Reprimir no ayuda: quien no atiende sus heridas será manejado por ellas. Ellas falsean el sendero de su vida. Él piensa quizás que está viviendo su propia vida. Pero en realidad repite sólo las heridas de su infancia. Está determinado por sus heridas. Pero no se trata únicamente de observar las heridas sino también los recursos positivos, las fuentes de las cuales bebió nuestra alma desde la infancia, y los sueños en los cuales se manifestó la forma de nuestro verdadero ser.

 

 

 

Si tomamos contacto con nuestra esencia tal como Dios la ha pensado para nosotros, entonces floreceremos, fluirá en nosotros una nueva energía y percibiremos que la vida vale la pena, que tenemos placer en esta vida única.

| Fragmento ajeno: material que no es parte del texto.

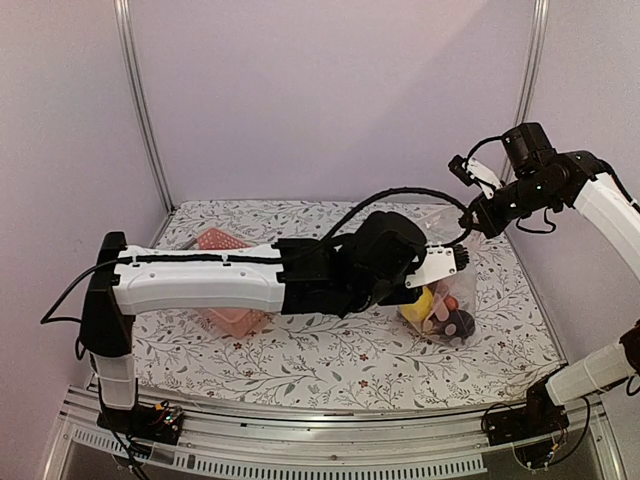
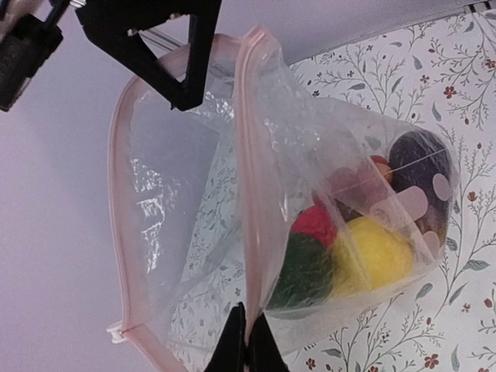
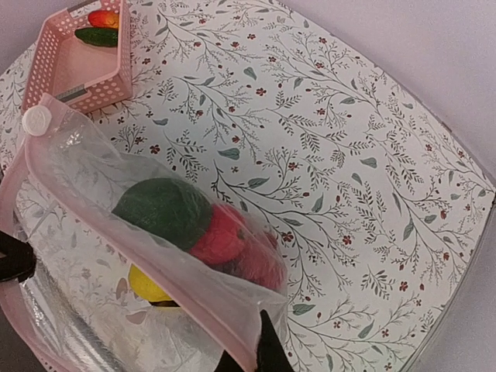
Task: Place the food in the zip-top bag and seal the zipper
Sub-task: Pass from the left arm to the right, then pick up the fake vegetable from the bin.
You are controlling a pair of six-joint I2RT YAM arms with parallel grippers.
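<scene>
The zip-top bag (image 2: 333, 155) hangs above the table, held between both grippers. My left gripper (image 2: 246, 345) is shut on one pink zipper (image 2: 249, 178) strip at the mouth. At the mouth's other end, my right gripper (image 3: 252, 358) is shut on the bag's edge; its black fingers (image 2: 186, 81) show at the top of the left wrist view. The two strips stand apart, so the mouth gapes. The food in the bag includes a green ball (image 3: 167, 209), a red piece (image 3: 225, 232), a yellow piece (image 2: 380, 252) and a dark purple eggplant (image 2: 418, 159). In the top view the bag (image 1: 447, 300) sags under the left wrist.
The pink basket (image 3: 74, 66) stands on the floral cloth beyond the bag, with a red-orange piece (image 3: 102, 17) and a green piece (image 3: 97, 36) in it. From above, the left arm (image 1: 200, 280) crosses over the basket (image 1: 222, 240). Walls close in the back and sides.
</scene>
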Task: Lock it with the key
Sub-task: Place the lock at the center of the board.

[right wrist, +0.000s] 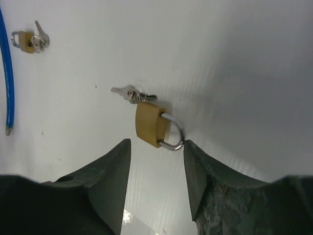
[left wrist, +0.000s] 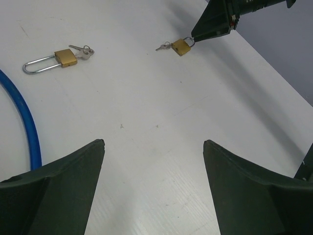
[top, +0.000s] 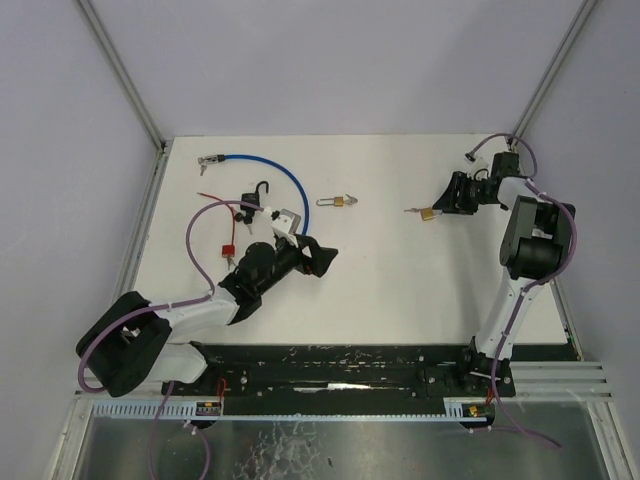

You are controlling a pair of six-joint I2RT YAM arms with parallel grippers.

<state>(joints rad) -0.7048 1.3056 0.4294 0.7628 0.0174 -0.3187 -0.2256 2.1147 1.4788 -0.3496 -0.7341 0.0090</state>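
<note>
Apparently nearing completion: padlock (right wrist: pixel 149 125), key (right wrist: pixel 128 93) inserted, shackle seemingly seated, is lying at two o'clock on the surface (top: pixel 400 270); right end effector (right wrist: pixel 157 142) is standing open just beside it, left end effector (left wrist: pixel 154 142) hovering open, empty.

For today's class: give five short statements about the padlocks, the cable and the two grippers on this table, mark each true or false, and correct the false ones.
1. The left gripper holds the long-shackle padlock. False: its jaws stand open over bare table, and that padlock lies well ahead of it.
2. The small brass padlock lies just ahead of the right gripper. True.
3. The right gripper is clamped on the small padlock's shackle. False: its jaws stand apart, and the padlock lies on the table.
4. A blue cable lies on the left part of the table. True.
5. The small padlock's keys are at the end away from the right gripper. True.
</note>
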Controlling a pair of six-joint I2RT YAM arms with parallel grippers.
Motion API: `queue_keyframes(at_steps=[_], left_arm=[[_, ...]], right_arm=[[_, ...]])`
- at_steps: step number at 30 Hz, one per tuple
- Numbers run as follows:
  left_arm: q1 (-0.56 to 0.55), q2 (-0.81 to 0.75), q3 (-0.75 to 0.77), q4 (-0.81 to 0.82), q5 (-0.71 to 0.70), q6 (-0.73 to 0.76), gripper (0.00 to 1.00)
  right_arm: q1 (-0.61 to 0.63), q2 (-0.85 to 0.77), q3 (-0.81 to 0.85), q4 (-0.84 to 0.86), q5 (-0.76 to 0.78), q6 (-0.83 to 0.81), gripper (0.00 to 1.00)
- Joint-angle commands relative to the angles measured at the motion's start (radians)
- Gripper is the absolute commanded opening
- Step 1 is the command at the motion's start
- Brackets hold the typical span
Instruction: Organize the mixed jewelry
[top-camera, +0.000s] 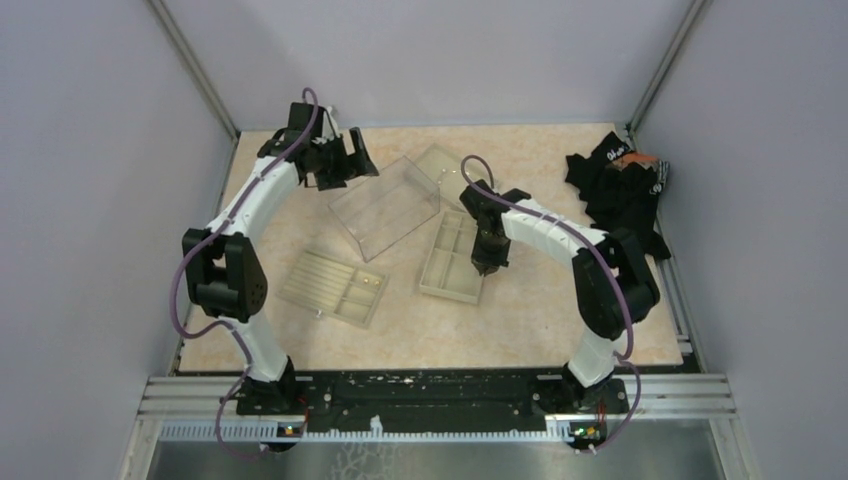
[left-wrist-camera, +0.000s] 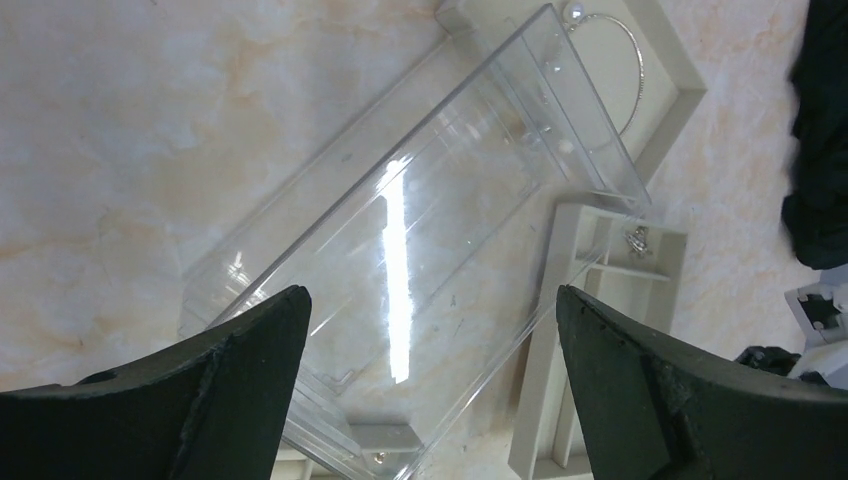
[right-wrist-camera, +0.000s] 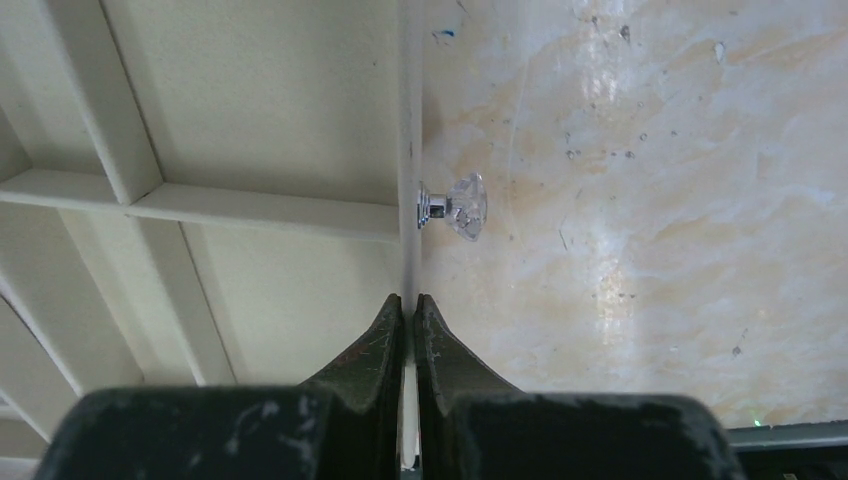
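Observation:
A thin silvery loop (left-wrist-camera: 628, 62) with a pale bead lies in a beige tray (left-wrist-camera: 676, 84) beyond a clear plastic box (left-wrist-camera: 420, 210). A tiny metallic piece (left-wrist-camera: 638, 240) lies in a second beige tray (left-wrist-camera: 560, 330). My left gripper (left-wrist-camera: 430, 292) is open and empty above the clear box (top-camera: 385, 205); it also shows in the top view (top-camera: 345, 162). My right gripper (right-wrist-camera: 409, 300) is shut on the side wall of the second tray (right-wrist-camera: 250, 100), just below a crystal knob (right-wrist-camera: 458, 205) on that wall. It shows in the top view (top-camera: 487, 264) at that tray (top-camera: 452, 262).
A third compartmented beige tray (top-camera: 335, 287) lies at the front left. A black cloth heap (top-camera: 620, 190) sits at the back right, also in the left wrist view (left-wrist-camera: 820, 130). Grey walls close in both sides and the back.

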Motion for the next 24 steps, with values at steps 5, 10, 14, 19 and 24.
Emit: queue_keyframes(at_steps=[5, 10, 14, 19, 24], left_arm=[[-0.015, -0.037, -0.019, 0.003, -0.004, 0.036, 0.99], [0.016, -0.031, -0.015, -0.023, -0.045, 0.046, 0.99], [0.084, -0.025, -0.031, -0.041, -0.017, 0.033, 0.99], [0.116, -0.023, -0.087, -0.031, -0.002, 0.041, 0.99], [0.115, -0.001, -0.139, -0.020, 0.064, 0.026, 0.99]], right_arm=[[-0.047, 0.107, 0.132, 0.044, 0.023, 0.039, 0.00], [-0.122, 0.174, 0.201, 0.057, 0.037, 0.007, 0.00], [-0.142, 0.234, 0.277, 0.048, 0.048, -0.009, 0.00], [-0.137, 0.191, 0.238, 0.068, 0.020, 0.003, 0.00], [-0.121, 0.067, 0.103, 0.093, 0.007, 0.059, 0.00]])
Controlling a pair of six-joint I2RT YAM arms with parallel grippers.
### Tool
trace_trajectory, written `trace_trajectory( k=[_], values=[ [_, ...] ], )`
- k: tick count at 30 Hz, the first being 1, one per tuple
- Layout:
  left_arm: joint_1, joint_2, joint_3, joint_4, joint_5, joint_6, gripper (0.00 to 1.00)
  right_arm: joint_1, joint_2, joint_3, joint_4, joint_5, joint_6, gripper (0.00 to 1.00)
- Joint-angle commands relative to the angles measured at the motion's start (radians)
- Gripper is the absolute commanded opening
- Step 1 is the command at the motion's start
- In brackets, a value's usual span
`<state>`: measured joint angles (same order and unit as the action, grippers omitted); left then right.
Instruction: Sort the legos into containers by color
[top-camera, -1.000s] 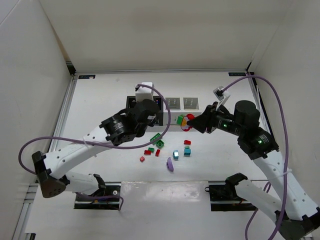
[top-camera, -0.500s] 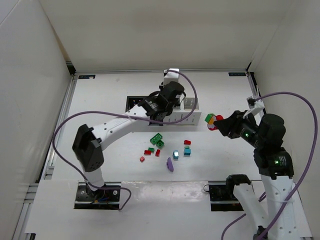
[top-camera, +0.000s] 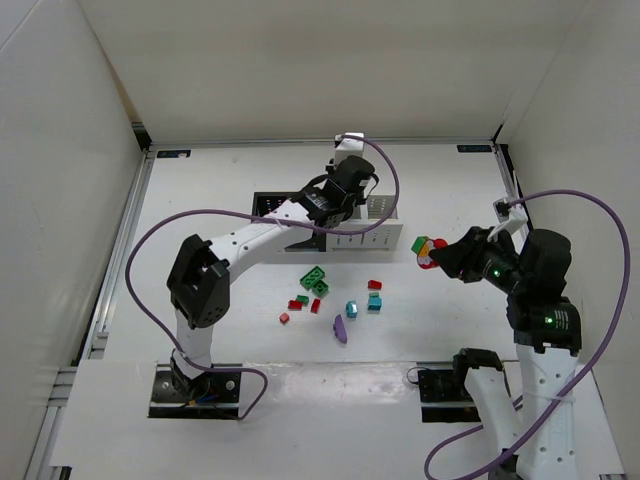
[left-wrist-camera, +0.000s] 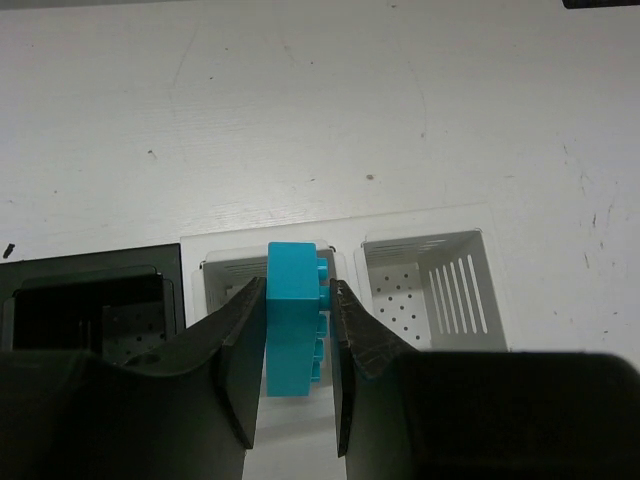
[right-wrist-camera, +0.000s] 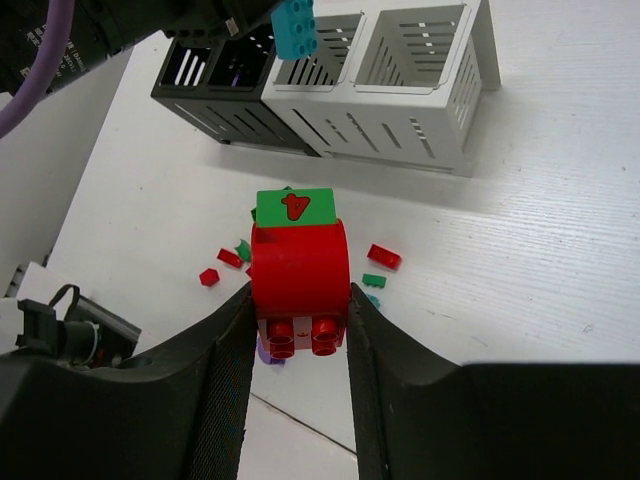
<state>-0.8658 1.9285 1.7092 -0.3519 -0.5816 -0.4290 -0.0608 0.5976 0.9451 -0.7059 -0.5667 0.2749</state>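
Two gripped: teal brick (left-wrist-camera: 293, 320), red brick (right-wrist-camera: 298, 270)

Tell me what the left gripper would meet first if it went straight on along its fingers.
Probably the white bin beside the black bin: the left gripper, shut on a teal brick, points into its open top. Depth is unclear.

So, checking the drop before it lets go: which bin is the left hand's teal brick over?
The white bin beside the black ones. The teal brick in the left hand hangs over it, while the outer white bin stands clear alongside.
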Motion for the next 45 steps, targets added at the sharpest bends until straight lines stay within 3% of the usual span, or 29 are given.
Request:
trace_trajectory(
  k=[1, 7, 14, 20, 30, 37, 42, 43, 45],
  values=[
    [0.005, -0.023, 0.018, 0.019, 0.028, 0.003, 0.0, 0.016, 0.005, 0.017, 0.005, 0.031, -0.031, 0.0],
    [0.008, -0.013, 0.01, 0.019, 0.014, -0.034, 0.0, -0.007, 0.013, 0.014, 0.011, 0.004, -0.025, 0.0],
    [0.065, -0.129, -0.051, 0.085, -0.027, 0.006, 0.0, 0.013, 0.018, 0.009, 0.008, 0.011, -0.034, 0.0],
    [0.123, -0.177, -0.123, 0.1, -0.008, 0.022, 0.0, 0.059, 0.022, 0.017, -0.006, 0.096, -0.052, 0.0],
    [0.091, -0.103, -0.048, 0.099, 0.103, 0.026, 0.0, 0.053, 0.034, 0.02, -0.023, 0.116, -0.063, 0.0],
    [0.065, -0.059, -0.036, 0.077, 0.108, 0.006, 0.01, 0.087, 0.033, 0.017, -0.02, 0.151, -0.071, 0.0],
    [0.063, -0.048, -0.037, 0.05, 0.106, -0.019, 0.21, 0.107, 0.03, 0.02, -0.029, 0.179, -0.078, 0.0],
    [0.062, -0.045, -0.036, 0.038, 0.115, -0.019, 0.3, 0.108, 0.028, 0.018, -0.03, 0.186, -0.075, 0.0],
    [0.062, -0.046, -0.03, 0.03, 0.12, -0.02, 0.35, 0.115, 0.03, 0.02, -0.032, 0.186, -0.077, 0.0]
  ],
)
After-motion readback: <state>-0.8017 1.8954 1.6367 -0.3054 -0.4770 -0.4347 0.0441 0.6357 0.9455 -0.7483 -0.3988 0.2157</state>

Un criterio para ver si uno encuentra el sendero de su vida es que la vida fluye en él y fluye desde adentro de él.

 

 

 

Si por ejemplo mi sendero de vida consiste en el cuidado de los demás, siento placer en ello y me hace bien. Pero si sólo ayudo a los demás para no tener que sentir la herida de mi madre, quizás también para apaciguar mi propio dolor por la dedicación no recibida, muy pronto estaré sobre exigido, extenuado y agotado.